# [REQUIRED WORK]
Transcribe the entire listing exactly.

# [AVAILABLE DATA]
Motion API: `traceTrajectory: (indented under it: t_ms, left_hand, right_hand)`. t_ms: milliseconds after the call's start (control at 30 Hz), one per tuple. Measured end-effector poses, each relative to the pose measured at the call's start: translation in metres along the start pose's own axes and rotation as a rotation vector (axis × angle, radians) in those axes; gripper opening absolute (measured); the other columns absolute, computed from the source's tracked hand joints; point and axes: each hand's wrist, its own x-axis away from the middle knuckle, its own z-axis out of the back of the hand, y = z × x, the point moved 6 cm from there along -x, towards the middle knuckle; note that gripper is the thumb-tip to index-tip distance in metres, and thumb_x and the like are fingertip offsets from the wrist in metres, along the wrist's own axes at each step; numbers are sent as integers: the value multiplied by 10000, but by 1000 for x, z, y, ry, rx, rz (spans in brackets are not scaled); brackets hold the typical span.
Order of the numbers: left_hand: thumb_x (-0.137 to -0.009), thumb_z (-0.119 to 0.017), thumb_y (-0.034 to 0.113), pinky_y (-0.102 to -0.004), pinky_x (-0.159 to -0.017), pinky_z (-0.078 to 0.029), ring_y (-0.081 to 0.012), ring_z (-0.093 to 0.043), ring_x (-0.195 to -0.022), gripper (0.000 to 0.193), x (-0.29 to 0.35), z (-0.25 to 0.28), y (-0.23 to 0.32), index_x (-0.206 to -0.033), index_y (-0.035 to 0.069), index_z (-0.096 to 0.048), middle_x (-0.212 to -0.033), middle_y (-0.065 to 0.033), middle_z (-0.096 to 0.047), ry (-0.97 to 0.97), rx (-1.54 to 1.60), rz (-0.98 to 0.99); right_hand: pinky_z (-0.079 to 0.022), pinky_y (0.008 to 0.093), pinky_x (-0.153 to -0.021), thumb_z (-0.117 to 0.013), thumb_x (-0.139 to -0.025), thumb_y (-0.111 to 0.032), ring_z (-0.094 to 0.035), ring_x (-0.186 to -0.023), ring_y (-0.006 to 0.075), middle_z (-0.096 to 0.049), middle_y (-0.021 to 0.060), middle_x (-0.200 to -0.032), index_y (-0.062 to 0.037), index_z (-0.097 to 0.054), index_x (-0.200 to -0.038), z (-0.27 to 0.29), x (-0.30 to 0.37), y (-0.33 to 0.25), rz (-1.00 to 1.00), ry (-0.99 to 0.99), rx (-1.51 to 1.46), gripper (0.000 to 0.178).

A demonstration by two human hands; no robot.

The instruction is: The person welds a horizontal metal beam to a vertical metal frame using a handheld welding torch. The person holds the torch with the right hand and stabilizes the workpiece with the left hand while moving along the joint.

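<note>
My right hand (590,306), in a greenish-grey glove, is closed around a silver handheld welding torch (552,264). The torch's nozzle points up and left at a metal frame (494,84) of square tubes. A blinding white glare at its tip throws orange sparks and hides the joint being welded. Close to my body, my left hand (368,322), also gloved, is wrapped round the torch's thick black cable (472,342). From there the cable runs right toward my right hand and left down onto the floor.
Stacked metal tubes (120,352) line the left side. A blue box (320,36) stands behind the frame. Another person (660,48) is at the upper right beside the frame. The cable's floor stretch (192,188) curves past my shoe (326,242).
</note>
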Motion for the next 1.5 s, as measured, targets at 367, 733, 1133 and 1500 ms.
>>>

# [EXERCISE RESPONSE]
Motion API: `traceTrajectory: (indented under it: t_ms, left_hand, right_hand)`. t_ms: milliseconds after the call's start (control at 30 Hz), one per tuple. Measured end-effector poses, each relative to the pose measured at the call's start: translation in metres along the start pose's own axes and rotation as a rotation vector (axis × angle, radians) in those axes; gripper opening absolute (measured); the other columns absolute, computed from the source's tracked hand joints; point and axes: each hand's wrist, its own x-axis away from the middle knuckle, its own z-axis out of the back of the hand, y = z × x, the point moved 6 cm from there along -x, towards the middle knuckle; note that gripper is the thumb-tip to index-tip distance in metres, and thumb_x and the like are fingertip offsets from the wrist in metres, along the wrist's own axes at each step; numbers are sent as integers: the value multiplied by 10000, but by 1000 for x, z, y, ry, rx, rz (spans in brackets are not scaled); brackets hold the typical span.
Order of the numbers: left_hand: thumb_x (-0.137 to -0.009), thumb_z (-0.119 to 0.017), thumb_y (-0.034 to 0.113), pinky_y (-0.102 to -0.004), pinky_x (-0.159 to -0.017), pinky_z (-0.078 to 0.029), ring_y (-0.081 to 0.012), ring_z (-0.093 to 0.043), ring_x (-0.195 to -0.022), gripper (0.000 to 0.193), x (-0.29 to 0.35), z (-0.25 to 0.28), y (-0.23 to 0.32), index_x (-0.206 to -0.033), index_y (-0.035 to 0.069), index_z (-0.096 to 0.048), middle_x (-0.212 to -0.033), middle_y (-0.065 to 0.033), middle_z (-0.096 to 0.047), ry (-0.97 to 0.97), rx (-1.54 to 1.60), rz (-0.98 to 0.99); right_hand: pinky_z (-0.079 to 0.022), pinky_y (0.008 to 0.093), pinky_x (-0.153 to -0.021), thumb_z (-0.117 to 0.013), thumb_x (-0.139 to -0.025), thumb_y (-0.111 to 0.032), ring_z (-0.094 to 0.035), ring_x (-0.186 to -0.023), ring_y (-0.006 to 0.075), middle_z (-0.096 to 0.049), middle_y (-0.021 to 0.060), middle_x (-0.200 to -0.032), index_y (-0.062 to 0.037), index_z (-0.097 to 0.054), index_x (-0.200 to -0.038), z (-0.27 to 0.29), x (-0.30 to 0.37), y (-0.33 to 0.25), rz (-1.00 to 1.00), ry (-0.99 to 0.99), rx (-1.51 to 1.46), gripper (0.000 to 0.178).

A demonstration by two human hands; no robot.

The instruction is: The person welds a horizontal metal beam to a vertical metal frame using a handheld welding torch. The person holds the torch with the right hand and stabilizes the workpiece with the left hand while moving along the joint.

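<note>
My right hand (590,306), in a greenish-grey glove, is closed around a silver handheld welding torch (552,264). The torch's nozzle points up and left at a metal frame (494,84) of square tubes. A blinding white glare at its tip throws orange sparks and hides the joint being welded. Close to my body, my left hand (368,322), also gloved, is wrapped round the torch's thick black cable (472,342). From there the cable runs right toward my right hand and left down onto the floor.
Stacked metal tubes (120,352) line the left side. A blue box (320,36) stands behind the frame. Another person (660,48) is at the upper right beside the frame. The cable's floor stretch (192,188) curves past my shoe (326,242).
</note>
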Motion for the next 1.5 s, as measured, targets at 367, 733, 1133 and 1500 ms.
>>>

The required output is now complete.